**ACTIVITY**
Print exactly the lines below between the line holding "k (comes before" and the line holding "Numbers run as", inclusive, and nothing more.

(Dataset excerpts)

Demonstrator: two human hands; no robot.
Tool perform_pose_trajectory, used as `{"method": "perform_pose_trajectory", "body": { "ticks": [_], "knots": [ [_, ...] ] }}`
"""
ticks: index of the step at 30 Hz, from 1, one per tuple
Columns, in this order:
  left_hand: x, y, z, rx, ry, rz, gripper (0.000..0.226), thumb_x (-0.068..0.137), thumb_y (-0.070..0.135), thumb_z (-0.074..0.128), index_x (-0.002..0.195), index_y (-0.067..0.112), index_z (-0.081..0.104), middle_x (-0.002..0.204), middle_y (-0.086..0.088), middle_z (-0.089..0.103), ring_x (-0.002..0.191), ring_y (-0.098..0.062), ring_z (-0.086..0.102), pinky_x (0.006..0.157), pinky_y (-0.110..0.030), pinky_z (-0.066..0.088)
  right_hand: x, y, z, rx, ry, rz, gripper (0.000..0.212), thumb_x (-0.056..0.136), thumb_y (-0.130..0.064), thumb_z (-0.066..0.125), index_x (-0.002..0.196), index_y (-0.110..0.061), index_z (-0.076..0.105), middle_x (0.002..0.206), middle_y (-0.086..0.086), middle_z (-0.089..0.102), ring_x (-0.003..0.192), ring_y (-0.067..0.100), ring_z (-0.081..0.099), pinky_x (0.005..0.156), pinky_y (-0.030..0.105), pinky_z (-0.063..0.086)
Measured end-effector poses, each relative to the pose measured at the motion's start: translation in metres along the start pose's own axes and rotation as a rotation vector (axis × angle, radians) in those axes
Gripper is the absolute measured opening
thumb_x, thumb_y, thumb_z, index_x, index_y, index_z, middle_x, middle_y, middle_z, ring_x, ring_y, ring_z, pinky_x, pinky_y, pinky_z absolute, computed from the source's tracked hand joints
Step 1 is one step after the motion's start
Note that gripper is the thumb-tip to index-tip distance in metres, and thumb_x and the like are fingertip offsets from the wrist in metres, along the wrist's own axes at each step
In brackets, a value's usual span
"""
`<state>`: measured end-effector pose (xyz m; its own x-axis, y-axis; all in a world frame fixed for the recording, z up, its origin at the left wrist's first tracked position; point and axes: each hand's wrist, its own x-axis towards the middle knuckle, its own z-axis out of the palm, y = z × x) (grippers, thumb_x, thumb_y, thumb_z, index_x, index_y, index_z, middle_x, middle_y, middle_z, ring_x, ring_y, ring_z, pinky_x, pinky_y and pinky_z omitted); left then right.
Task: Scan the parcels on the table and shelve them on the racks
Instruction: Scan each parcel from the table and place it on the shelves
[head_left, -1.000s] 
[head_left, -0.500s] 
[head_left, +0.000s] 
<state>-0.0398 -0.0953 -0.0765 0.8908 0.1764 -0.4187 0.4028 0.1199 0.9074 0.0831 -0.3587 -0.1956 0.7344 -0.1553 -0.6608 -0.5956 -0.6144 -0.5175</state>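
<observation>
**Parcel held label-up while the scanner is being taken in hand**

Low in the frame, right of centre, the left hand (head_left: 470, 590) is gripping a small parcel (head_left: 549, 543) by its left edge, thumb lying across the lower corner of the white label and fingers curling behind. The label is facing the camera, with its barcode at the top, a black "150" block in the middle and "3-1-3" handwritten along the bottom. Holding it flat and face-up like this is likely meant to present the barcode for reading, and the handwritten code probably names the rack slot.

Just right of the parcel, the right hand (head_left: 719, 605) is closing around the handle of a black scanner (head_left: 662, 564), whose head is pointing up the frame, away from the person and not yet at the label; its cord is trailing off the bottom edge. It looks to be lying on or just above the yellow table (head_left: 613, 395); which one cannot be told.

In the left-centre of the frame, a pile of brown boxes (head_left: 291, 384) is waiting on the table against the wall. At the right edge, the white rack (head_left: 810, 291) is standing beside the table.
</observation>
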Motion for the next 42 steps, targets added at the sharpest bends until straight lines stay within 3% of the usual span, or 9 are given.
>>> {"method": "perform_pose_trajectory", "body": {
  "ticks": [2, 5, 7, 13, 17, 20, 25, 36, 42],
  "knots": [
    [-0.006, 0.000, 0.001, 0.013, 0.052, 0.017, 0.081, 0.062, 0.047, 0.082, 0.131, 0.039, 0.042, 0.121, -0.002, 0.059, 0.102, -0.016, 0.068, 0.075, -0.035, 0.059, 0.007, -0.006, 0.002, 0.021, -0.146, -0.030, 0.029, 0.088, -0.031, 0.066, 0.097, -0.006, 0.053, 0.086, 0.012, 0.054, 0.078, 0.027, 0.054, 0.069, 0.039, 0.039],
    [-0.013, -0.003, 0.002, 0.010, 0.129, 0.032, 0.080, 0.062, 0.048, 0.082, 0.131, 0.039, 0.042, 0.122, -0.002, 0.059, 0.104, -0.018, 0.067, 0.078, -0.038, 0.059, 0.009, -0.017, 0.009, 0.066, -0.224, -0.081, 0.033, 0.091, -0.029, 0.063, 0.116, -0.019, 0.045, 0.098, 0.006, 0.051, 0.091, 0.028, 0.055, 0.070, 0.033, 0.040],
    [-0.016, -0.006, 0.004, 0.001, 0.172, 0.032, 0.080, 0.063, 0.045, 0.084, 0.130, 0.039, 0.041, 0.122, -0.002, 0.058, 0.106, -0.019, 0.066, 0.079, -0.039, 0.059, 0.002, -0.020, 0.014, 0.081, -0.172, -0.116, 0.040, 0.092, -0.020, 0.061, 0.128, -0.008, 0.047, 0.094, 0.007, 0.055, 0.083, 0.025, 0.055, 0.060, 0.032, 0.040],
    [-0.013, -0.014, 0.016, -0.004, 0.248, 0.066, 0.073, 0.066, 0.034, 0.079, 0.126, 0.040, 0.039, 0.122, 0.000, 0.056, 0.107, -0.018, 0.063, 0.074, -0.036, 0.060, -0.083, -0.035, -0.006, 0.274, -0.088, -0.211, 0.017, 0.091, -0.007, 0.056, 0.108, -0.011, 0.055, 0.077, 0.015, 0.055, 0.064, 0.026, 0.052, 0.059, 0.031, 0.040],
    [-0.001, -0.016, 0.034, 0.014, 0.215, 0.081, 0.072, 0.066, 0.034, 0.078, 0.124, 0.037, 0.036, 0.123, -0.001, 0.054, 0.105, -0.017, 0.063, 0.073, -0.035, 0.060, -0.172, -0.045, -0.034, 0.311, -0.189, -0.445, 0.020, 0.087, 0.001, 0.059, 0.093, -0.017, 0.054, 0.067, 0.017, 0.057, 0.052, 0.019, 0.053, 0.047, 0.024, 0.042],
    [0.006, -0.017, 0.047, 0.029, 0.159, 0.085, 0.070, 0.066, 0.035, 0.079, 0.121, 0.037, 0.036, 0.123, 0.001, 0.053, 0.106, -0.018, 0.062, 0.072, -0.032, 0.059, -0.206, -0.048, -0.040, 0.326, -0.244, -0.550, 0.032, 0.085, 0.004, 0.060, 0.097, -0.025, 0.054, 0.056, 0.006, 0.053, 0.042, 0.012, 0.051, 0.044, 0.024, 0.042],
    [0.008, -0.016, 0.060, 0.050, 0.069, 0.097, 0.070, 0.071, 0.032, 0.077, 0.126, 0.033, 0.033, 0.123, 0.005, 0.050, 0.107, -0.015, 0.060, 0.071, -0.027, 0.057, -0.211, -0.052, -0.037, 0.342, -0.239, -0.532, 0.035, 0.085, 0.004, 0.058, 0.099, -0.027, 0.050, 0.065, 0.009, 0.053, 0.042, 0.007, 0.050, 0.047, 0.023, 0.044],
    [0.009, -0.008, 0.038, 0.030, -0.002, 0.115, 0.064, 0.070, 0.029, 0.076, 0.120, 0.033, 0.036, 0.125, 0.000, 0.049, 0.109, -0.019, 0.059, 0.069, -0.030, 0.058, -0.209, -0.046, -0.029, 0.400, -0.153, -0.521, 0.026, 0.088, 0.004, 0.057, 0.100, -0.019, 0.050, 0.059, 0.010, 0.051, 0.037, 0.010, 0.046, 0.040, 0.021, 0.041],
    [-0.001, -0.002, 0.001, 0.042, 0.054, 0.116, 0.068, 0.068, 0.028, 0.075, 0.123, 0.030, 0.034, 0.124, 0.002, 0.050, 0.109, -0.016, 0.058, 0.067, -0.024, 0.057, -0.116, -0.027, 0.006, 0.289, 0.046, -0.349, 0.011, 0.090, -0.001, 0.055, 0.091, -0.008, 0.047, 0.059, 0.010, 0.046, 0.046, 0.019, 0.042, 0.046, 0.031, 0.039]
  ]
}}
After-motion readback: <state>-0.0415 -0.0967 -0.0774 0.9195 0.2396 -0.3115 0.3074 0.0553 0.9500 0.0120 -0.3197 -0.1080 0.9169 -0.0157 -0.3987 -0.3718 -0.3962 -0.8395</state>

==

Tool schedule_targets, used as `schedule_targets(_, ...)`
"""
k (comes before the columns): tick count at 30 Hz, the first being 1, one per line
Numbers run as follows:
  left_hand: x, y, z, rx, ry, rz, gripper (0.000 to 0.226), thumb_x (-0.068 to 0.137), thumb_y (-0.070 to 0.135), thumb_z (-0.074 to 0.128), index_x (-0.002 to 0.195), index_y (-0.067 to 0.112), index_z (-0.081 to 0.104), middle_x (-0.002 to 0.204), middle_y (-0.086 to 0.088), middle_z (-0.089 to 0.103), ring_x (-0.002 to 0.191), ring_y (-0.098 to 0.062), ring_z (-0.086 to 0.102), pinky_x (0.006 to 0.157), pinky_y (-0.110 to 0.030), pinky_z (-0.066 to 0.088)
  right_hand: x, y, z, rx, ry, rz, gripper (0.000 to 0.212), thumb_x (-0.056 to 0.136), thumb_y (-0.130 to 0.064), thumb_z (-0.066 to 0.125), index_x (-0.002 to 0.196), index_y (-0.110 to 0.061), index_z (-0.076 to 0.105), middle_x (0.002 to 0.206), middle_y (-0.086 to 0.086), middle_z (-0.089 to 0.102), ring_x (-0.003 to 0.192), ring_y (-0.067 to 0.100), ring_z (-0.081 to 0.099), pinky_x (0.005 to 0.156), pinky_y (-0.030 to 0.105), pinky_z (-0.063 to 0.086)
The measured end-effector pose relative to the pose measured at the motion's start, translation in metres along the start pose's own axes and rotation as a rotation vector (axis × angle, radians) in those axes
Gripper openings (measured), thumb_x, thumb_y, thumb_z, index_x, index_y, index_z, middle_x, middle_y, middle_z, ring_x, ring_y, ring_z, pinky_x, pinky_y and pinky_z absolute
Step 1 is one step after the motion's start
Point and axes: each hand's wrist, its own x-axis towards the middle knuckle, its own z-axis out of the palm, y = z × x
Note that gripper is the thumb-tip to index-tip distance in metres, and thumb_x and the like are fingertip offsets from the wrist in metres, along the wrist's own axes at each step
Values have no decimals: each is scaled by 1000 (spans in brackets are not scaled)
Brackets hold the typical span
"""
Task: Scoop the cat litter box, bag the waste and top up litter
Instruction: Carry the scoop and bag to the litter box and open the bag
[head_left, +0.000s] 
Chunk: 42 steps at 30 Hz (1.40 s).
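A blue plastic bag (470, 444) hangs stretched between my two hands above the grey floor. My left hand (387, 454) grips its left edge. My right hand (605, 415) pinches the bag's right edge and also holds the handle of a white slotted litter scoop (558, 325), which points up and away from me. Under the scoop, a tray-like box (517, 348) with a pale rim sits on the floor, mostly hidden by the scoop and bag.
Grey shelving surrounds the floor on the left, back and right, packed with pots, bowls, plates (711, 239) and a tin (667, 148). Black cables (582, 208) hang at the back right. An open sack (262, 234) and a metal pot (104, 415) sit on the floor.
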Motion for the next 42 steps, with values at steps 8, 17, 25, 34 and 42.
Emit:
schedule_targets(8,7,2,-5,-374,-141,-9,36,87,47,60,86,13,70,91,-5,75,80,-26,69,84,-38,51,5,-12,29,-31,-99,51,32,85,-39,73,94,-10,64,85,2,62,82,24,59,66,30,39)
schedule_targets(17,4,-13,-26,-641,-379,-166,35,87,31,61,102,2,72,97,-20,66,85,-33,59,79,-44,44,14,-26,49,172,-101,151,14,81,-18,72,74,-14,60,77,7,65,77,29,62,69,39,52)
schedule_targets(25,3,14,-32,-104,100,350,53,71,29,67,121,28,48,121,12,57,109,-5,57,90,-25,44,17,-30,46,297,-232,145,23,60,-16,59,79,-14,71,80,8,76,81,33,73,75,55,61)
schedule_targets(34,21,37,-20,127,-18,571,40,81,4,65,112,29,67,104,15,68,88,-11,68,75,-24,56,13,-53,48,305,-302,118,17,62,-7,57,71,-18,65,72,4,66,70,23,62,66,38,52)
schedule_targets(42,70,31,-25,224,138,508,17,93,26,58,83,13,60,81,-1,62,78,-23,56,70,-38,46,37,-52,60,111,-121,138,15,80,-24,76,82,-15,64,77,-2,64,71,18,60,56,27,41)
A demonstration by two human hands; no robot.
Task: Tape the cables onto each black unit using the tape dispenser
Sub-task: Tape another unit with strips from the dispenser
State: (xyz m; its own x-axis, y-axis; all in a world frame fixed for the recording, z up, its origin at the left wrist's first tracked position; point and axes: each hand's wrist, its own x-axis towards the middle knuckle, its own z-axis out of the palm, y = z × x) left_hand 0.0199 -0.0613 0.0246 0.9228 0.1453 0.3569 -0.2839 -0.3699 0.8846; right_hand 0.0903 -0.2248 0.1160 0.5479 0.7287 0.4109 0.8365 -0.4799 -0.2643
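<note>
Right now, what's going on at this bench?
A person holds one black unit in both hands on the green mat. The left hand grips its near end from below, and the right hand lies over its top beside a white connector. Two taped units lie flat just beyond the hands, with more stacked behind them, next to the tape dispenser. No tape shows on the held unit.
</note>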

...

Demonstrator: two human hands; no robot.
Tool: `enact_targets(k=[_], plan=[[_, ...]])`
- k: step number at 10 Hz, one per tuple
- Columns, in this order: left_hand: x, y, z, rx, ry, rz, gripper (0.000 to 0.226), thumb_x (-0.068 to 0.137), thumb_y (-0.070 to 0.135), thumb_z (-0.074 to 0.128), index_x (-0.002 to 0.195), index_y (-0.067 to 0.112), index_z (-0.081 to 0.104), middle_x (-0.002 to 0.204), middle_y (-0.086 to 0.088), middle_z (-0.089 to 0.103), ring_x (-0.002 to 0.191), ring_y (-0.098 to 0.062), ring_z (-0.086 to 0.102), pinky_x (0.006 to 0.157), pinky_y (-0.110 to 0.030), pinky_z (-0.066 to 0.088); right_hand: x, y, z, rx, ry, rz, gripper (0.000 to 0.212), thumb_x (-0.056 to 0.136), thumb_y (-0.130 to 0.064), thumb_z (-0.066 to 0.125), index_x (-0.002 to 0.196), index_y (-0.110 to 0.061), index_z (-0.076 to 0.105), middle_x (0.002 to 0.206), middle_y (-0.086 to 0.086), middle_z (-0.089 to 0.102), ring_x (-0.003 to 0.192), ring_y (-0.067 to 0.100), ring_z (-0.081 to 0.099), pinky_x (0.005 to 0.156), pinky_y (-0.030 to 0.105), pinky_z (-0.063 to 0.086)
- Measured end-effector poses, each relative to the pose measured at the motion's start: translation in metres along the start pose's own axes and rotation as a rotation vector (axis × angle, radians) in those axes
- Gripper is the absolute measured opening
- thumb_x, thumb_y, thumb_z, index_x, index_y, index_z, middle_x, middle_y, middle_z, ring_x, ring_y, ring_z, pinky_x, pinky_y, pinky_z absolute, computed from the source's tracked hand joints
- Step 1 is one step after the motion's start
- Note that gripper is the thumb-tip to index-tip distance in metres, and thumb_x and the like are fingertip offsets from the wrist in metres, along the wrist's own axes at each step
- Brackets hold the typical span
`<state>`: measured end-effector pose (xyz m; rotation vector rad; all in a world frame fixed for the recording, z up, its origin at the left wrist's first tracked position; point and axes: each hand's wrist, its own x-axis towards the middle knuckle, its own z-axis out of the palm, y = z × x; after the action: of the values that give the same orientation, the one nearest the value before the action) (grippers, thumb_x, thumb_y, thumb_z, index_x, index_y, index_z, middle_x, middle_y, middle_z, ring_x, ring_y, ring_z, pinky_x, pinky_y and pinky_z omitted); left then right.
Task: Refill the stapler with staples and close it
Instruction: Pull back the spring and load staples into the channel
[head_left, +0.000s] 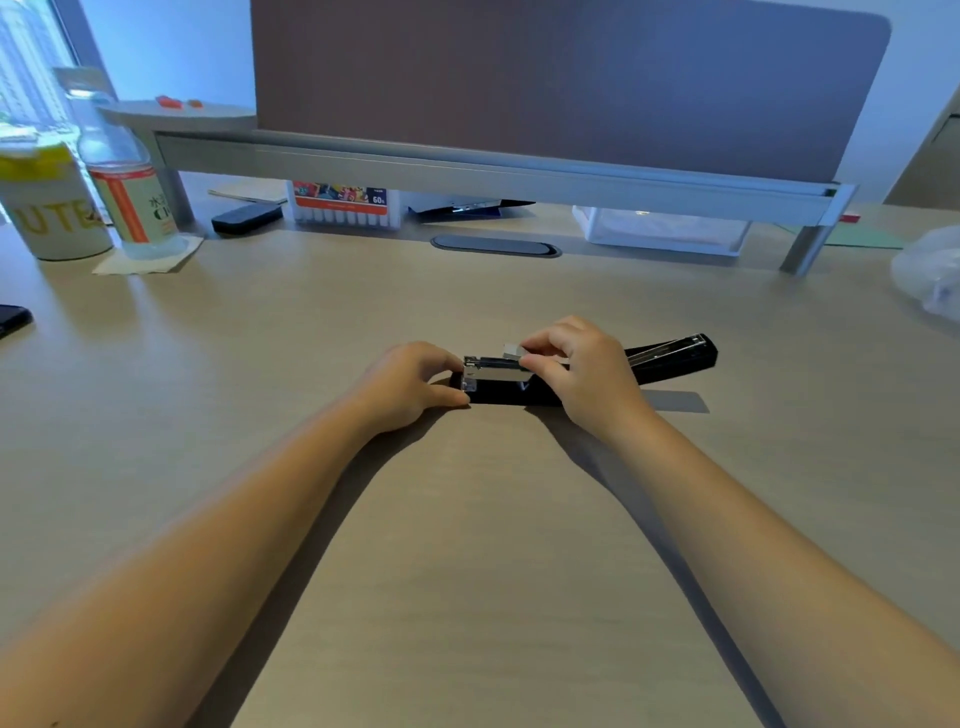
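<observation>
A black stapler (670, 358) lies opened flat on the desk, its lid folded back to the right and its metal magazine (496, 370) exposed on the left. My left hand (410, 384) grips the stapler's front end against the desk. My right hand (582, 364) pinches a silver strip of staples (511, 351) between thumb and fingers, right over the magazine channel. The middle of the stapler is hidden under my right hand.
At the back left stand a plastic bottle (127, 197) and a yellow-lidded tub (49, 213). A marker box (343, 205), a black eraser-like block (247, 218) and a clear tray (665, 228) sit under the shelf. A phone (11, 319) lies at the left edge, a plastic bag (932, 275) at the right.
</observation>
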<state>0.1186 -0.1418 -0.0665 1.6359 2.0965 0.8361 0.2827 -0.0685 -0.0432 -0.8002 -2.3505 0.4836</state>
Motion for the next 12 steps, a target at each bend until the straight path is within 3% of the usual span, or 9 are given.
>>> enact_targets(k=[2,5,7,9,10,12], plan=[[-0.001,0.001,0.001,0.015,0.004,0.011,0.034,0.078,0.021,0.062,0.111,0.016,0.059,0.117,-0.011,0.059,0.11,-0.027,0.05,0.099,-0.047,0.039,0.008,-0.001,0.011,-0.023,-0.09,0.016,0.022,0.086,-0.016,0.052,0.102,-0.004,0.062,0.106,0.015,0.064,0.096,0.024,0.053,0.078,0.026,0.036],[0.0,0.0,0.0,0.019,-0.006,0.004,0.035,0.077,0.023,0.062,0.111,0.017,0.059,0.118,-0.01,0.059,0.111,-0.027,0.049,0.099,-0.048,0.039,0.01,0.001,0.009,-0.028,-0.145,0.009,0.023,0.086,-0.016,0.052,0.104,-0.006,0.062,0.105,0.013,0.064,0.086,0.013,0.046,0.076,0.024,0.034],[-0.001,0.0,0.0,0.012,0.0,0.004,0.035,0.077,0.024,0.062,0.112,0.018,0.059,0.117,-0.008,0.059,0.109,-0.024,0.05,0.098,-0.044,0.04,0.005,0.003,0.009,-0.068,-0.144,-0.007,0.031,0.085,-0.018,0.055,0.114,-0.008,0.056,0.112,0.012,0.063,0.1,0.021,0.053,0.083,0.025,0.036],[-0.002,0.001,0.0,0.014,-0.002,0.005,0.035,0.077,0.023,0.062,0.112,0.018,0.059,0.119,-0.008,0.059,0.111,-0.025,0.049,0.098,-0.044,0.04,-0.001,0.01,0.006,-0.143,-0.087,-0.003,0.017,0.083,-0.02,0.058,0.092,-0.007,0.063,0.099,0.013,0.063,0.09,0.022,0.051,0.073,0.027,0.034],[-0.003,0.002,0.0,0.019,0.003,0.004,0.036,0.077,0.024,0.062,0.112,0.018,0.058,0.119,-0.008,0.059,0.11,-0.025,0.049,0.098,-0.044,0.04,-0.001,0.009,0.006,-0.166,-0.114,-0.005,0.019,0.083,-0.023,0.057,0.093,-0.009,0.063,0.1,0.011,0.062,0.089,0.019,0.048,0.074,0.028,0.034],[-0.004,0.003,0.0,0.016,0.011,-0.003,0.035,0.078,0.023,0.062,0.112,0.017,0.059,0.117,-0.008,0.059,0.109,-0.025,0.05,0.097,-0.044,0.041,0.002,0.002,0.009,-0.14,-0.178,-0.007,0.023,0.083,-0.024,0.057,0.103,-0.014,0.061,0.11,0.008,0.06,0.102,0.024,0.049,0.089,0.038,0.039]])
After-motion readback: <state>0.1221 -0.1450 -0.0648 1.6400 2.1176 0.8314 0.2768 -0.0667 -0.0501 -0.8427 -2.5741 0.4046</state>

**YOUR SOLUTION**
k (comes before the columns): tick count at 30 Hz, the first being 1, one per line
Numbers run as follows:

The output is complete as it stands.